くらのすけの映画日記

「シネマラムール」の管理人くらのすけの映画鑑賞日記です。 なるべく、見た直後の印象を書き込んでいるのでネタバレがある場合があります。その点ご了解ください。

映画感想「俺たちの明日」

俺たちの明日

舞台劇の映画化というシチュエーションムービーで、悪くいえば、Vシネマのような映像であるが、スプリット映像を駆使し、細かいカメラワークとカットつなぎを駆使したハイテンポな映像は、かなりよくできた自主映画のごとく、躍動間あふれる作品として完成されています。

少々物語のエピソードを盛り込みすぎたために、話が複雑かつ多方面に広がりすぎて、肝心の一本の物語が際だってこない、という欠点はある物の、これはこれで見る価値のあった作品でした。

映画は、とある質屋。
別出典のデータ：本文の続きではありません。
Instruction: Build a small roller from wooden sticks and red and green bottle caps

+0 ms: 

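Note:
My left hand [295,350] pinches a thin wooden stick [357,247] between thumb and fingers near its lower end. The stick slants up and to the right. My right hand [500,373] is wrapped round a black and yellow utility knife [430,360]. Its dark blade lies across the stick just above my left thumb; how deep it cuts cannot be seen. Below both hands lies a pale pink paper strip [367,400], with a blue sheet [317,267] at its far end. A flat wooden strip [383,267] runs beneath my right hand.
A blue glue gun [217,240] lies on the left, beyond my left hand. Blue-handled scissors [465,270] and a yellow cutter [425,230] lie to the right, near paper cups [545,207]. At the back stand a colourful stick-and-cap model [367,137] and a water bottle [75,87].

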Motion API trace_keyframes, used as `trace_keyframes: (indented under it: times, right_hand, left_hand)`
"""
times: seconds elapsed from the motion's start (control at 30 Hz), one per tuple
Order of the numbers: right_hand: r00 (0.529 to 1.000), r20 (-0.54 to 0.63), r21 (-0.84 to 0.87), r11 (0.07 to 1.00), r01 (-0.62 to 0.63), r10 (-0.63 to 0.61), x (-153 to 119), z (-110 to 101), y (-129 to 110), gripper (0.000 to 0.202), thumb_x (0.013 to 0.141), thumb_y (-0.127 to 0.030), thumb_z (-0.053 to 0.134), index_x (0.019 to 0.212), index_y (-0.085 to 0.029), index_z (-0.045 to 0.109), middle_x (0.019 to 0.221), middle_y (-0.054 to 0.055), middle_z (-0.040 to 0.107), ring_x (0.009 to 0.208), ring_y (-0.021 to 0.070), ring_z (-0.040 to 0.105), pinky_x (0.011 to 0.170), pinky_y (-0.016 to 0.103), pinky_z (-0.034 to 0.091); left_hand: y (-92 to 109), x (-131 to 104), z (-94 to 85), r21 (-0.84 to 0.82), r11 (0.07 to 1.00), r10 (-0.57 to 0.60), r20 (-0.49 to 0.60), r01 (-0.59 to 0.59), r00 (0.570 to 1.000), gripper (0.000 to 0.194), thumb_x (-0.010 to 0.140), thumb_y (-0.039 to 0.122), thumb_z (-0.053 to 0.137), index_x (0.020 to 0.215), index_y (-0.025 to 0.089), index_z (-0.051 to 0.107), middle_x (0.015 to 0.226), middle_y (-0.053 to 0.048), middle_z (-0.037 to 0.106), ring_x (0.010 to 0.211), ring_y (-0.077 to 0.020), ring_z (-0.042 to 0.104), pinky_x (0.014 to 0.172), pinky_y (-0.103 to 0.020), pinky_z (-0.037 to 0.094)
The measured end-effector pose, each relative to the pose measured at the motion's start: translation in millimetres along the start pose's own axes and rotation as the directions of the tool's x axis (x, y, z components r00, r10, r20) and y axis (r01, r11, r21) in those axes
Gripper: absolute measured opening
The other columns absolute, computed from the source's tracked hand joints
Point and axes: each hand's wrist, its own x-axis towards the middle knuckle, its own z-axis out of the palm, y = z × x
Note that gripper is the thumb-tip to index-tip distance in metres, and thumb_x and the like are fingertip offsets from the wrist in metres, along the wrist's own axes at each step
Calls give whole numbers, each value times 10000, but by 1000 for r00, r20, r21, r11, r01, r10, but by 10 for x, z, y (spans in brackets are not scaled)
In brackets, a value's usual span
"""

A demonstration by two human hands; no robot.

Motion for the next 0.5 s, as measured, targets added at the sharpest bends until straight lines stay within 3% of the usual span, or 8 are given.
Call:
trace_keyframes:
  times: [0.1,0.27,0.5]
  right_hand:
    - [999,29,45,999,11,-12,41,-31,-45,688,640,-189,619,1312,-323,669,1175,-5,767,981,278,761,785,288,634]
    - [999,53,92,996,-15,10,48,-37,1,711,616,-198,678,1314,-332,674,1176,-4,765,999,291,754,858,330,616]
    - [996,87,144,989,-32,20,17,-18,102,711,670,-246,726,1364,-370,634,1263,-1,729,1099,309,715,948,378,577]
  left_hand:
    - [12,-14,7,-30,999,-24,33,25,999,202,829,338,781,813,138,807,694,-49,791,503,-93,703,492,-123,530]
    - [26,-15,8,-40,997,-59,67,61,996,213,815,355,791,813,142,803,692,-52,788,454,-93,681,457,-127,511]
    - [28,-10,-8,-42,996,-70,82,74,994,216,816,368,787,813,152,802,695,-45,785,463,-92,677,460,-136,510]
一人の客がこれ見よがしに品物を持ち込んできている。店長が応対し、偽物だと説明すると、やくざらしき客が切れる。しかし逆に店長におもいきり殴られ、すごすごと退散。

一方外では、この質屋に盗みに入るべく不動とその仲間が準備している。方や、質屋のアルバイトの青年は恋人の誕生日プレゼントに、店のネックレスをちょろまかす。そこへ、そのネックレスを持ち込んだチンピラが、女房の物だと取り返しにくる。

やがて、不動たちが進入して、それぞれが入り乱れての質屋でのやりとり、そこへ刑事が踏み込んできて、不動の仲間に、送り込んで潜入捜査させていた男と合流、一時は銃撃戦になるも、そこへ別の刑事がやってきて、実はこの刑事は質屋の店長から賄賂を受け取っていて、その理由は質屋の店長が麻薬を裁いているのを目をつむってもらっていたというさらにエピソードが乗ってくる。

一方不動にはアメリカで移植を待つ妹がいて、時々電話がかかってくる。

不動は、すべてそろうと奇跡が起こる金貨のかけらを集めていて、最後のかけらがこの質屋にあるらしく。

とにかく、てんこ盛りのエピソードが次々と起こってくるので、かなりごちゃ混ぜになってくる。ラストで、一人又一人と銃弾に倒れていき、どれが正義でどれが主人公かと混乱の中、潜入捜査していた刑事だけが生き残り、不動の妹の電話を受けて、ドナーが見つかった知らせに、奇跡の金貨の力かと涙ぐんでエンディング。

出だし、スプリットスクリーンで細かいタイトルバックと映像、斜めや手持ちカメラを駆使する映像演出がかなり個性的な作品ですが、冒頭にも書いたように、一歩間違うとVシネマである。しかし、いかにも舞台劇のようなシチュエーションで展開する閉鎖空間の物語は、適当に作られた邦画よりよほどおもしろいし、香港映画のようなムードもないわけではなく、みて損のない映画でした。